Pas de course-pursuite, la famille conteste
«Il n'y a pas eu de course-poursuite, il n'y a pas eu d'usage des armes, il n'y a pas eu de contact entre le véhicule de police et la moto de la victime qui, en roulant sur le bas-côté de la chaussée pour se soustraire au contrôle, a percuté un pin. C'est un accident», a affirmé lundi le procureur adjoint Philippe Guémas.

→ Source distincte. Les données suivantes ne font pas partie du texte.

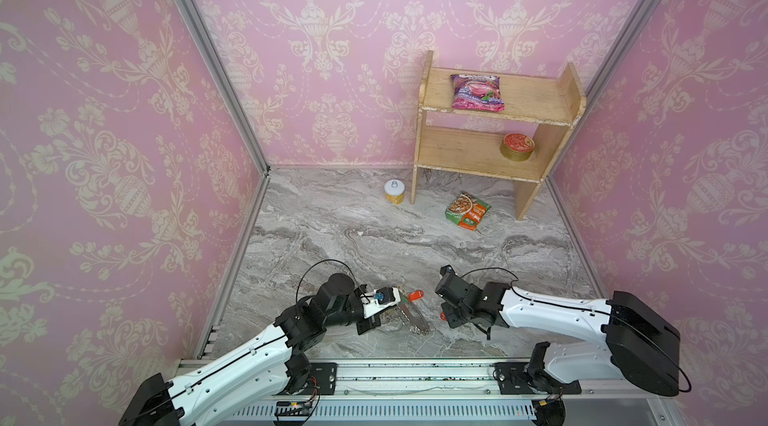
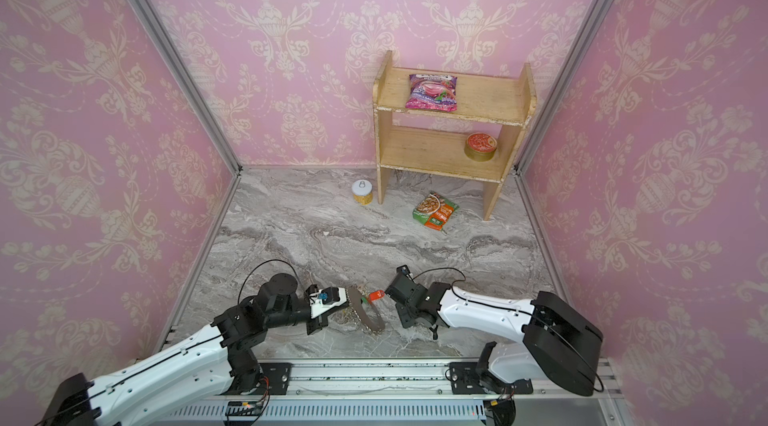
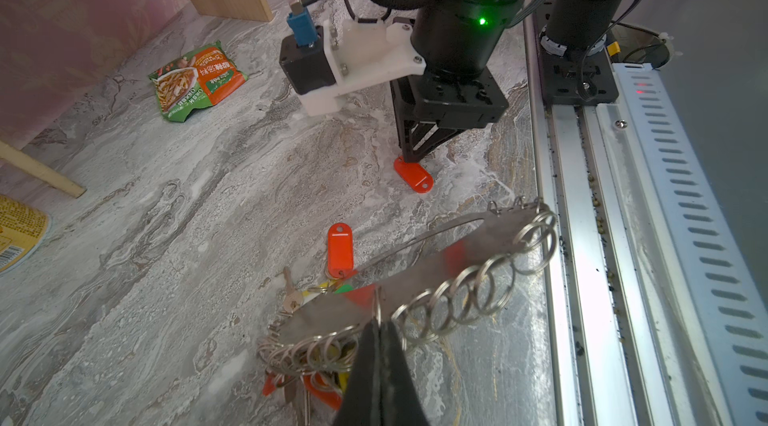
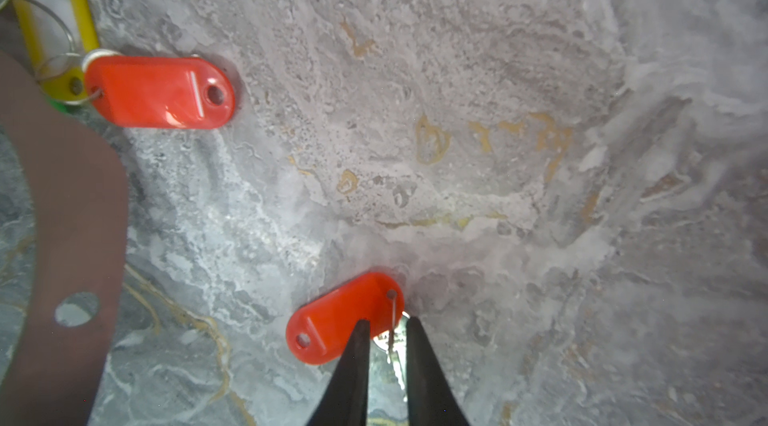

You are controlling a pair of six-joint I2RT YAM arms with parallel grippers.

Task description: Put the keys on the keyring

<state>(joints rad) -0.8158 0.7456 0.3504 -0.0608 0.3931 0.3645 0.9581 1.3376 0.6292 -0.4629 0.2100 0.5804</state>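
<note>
left pins the keyring, right goes for a loose key
left gripper [image 3: 379, 330] is clamped on one ring of the keyring [image 3: 419, 274], likely to steady it on the table [image 1: 374, 237]; right gripper [image 4: 388, 326] straddles the loose key [image 4: 336, 320] nearby, jaws slightly apart, grip unclear. two red tags show, the second [image 4: 158, 91] already ringed, plus one yellow tag [image 4: 45, 21]. farther off: one packet [image 1: 467, 210], one tin [image 1: 394, 191], then one shelf [image 1: 465, 151] holding one more of each

The middle of the grey marble counter [image 1: 353, 245] is unobstructed. Far right: light wooden two-tier shelf [image 1: 473, 151], with green-orange snack packet [image 1: 468, 210] before it. Far centre: round gold tin [image 1: 394, 192]. Near centre: grey-brown band keyring [image 1: 415, 320] blocks passage.
</note>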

Mais selon Aziz El Mathari, un de ses frères, «la BAC (Brigade anticriminalité, ndlr) l'a repéré, lui a fait un barrage, lui a coupé la route et Mohamed n'a pas pu réagir et n'a pas pu éviter l'arbre qu'il a tapé». «Nous avons des témoins» qui confirment qu'il a reçu un coup qui l'a fait chuter, a affirmé quant à lui Brahim, un cousin. Selon la famille, une automobiliste a indiqué aux enquêteurs de l'IGPN que le conducteur de la moto semblait avoir eu peur en voyant les policiers sortir de leur véhicule.
Il a eu peur «en voyant les policiers»
Les policiers concernés et des témoins ont été entendus ce lundi, par les enquêteurs de l'Inspection générale de la police nationale (IGPN), saisie par le parquet de Draguignan. Mohamed El Mathari, 21 ans, non connu des services de police, venait dimanche de faire du trial et rentrait sur sa moto-cross non immatriculée.
Des expertises médico-légales devaient être pratiquées mardi soir sur le corps de la victime. La moto, une 250 cc non immatriculée qui n'était pas autorisée à circuler sur les voies publiques, a été placée sous scellés.
Lundi, le procureur Philippe Guémas a longuement reçu au commissariat les quatre frères de la victimes, accompagnés par des médiateurs communaux, pour leur assurer que l'enquête ne négligerait aucun témoignage. Il a expliqué avoir saisi l'IGPN pour qu'il n'y ait «pas de défiance» de la part de la famille à l'égard de l'enquête.
«Ce soir, ne cassez rien, ne brûlez rien»
Après l'annonce du décès du jeune homme, de violents incidents avaient opposé, dimanche soir, les forces de l'ordre à une quarantaine de jeunes gens, qui avaient brisé des vitrines et incendié des poubelles à l'entrée de la cité de la Gabelle. Il n'y a eu ni blessé ni interpellation.
«Ce soir, ne cassez rien, ne brûlez rien, je ne veux pas voir même un kleenex brûler», a déclaré le cousin de la vicitme, s'adressant plus particulièrement à de très jeunes gens qui ne cachaient pas leurs intentions. La famille a annoncé qu'elle avait «pris un avocat pour qu'on connaisse la vérité» et qu'elle organiserait mardi «une marche silencieuse jusqu'au commissariat de Fréjus pour que les policiers s'expliquent publiquement».